Please find all lines containing "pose" in the listing below and copy them.
*** Opening Provided data ***
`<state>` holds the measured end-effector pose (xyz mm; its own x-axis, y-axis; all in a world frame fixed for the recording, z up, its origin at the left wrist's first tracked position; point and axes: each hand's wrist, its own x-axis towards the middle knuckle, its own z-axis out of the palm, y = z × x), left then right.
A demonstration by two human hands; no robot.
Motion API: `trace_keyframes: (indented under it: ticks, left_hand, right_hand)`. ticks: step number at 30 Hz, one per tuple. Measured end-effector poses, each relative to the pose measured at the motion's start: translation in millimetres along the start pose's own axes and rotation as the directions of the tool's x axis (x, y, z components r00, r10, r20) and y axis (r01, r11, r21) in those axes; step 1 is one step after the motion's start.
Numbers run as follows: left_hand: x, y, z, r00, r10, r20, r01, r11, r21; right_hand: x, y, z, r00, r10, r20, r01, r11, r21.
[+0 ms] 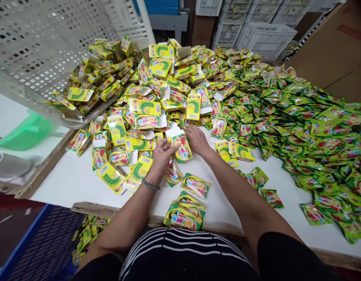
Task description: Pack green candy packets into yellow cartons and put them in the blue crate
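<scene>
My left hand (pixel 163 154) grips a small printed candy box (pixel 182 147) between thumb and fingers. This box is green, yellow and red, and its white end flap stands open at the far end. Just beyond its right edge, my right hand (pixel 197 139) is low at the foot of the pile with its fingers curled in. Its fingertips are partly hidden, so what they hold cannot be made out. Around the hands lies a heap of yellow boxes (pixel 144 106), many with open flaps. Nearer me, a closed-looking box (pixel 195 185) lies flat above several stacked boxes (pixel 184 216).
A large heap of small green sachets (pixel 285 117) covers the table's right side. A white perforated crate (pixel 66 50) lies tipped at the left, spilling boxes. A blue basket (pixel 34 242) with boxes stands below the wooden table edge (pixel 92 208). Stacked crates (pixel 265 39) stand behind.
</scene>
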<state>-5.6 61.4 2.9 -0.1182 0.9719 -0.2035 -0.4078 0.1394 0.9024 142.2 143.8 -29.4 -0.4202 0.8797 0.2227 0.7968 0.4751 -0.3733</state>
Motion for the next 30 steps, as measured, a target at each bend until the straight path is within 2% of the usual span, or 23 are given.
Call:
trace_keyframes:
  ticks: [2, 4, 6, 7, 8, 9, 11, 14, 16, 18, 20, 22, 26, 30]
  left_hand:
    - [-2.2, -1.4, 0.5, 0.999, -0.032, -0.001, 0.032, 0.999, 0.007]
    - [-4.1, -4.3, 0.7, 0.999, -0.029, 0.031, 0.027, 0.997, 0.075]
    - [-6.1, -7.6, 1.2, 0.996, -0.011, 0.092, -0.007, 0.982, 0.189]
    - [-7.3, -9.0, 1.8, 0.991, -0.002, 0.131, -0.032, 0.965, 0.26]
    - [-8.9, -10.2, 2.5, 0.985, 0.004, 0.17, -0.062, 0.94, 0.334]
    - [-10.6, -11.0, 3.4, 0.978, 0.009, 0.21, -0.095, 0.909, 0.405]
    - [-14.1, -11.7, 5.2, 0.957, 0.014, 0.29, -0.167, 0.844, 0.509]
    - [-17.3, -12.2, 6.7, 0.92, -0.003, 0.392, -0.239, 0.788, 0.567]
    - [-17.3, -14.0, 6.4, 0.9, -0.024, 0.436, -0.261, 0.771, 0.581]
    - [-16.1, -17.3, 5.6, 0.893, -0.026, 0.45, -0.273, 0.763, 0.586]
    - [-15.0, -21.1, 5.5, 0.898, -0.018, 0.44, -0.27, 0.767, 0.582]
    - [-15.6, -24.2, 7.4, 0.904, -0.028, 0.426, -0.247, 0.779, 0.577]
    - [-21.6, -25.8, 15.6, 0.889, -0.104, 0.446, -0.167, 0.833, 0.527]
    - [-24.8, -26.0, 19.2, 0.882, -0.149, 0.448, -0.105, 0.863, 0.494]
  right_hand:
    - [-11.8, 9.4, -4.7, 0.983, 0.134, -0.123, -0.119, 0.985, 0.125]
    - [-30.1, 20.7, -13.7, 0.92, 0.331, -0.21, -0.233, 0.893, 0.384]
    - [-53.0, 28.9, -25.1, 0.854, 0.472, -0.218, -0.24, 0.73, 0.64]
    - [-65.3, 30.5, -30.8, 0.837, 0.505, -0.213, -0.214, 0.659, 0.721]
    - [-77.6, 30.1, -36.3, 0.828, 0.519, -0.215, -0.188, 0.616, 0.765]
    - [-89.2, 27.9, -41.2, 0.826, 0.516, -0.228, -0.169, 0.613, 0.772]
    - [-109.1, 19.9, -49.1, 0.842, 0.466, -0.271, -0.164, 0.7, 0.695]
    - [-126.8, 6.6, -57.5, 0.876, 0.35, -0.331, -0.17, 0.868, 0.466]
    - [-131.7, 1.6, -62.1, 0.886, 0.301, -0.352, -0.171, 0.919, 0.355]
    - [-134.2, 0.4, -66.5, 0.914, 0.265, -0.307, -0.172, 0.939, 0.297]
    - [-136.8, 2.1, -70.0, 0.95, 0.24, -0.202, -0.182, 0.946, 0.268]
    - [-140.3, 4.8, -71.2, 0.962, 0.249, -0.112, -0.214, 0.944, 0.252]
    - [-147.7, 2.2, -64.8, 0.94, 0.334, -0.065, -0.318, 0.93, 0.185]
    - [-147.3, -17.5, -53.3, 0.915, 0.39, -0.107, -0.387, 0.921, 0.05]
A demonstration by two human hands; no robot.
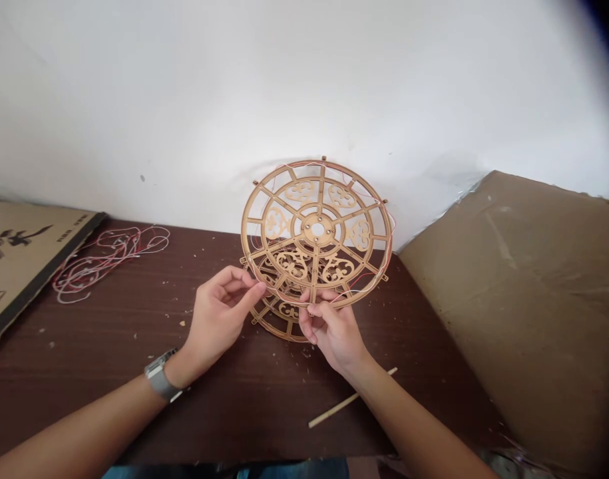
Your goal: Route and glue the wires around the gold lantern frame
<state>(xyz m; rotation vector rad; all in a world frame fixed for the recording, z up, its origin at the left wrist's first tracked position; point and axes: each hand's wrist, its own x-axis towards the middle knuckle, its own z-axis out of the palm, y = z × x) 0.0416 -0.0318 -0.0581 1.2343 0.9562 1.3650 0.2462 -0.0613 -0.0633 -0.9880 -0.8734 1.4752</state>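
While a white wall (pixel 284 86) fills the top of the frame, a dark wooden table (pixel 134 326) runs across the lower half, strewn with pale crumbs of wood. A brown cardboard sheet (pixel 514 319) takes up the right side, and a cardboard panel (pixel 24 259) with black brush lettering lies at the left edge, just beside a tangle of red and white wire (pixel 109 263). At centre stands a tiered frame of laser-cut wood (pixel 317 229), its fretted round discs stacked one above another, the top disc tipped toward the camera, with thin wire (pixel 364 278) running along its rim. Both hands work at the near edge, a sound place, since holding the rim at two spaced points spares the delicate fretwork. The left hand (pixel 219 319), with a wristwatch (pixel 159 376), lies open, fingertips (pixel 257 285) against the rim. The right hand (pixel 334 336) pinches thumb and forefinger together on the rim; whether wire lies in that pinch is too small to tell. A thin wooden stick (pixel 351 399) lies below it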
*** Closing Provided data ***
Exercise result:
`<state>` holds the measured end-effector pose (xyz mm; its own x-axis, y-axis; all in a world frame fixed for the recording, z up, its origin at the left wrist's first tracked position; point and axes: each hand's wrist, its own x-axis towards the middle knuckle, its own z-axis out of the palm, y = z × x), left then right.
Motion API: `trace_keyframes: (indented under it: ticks, left_hand, right_hand)`. ticks: step number at 30 Hz, one per tuple. Measured end-effector poses, each relative to the pose measured at the motion's start: translation in millimetres along the start pose's own axes and rotation as the directions of the tool's x axis (x, y, z components r00, r10, r20) and y axis (r01, r11, r21) in those axes; step 1 is one step after the motion's start.

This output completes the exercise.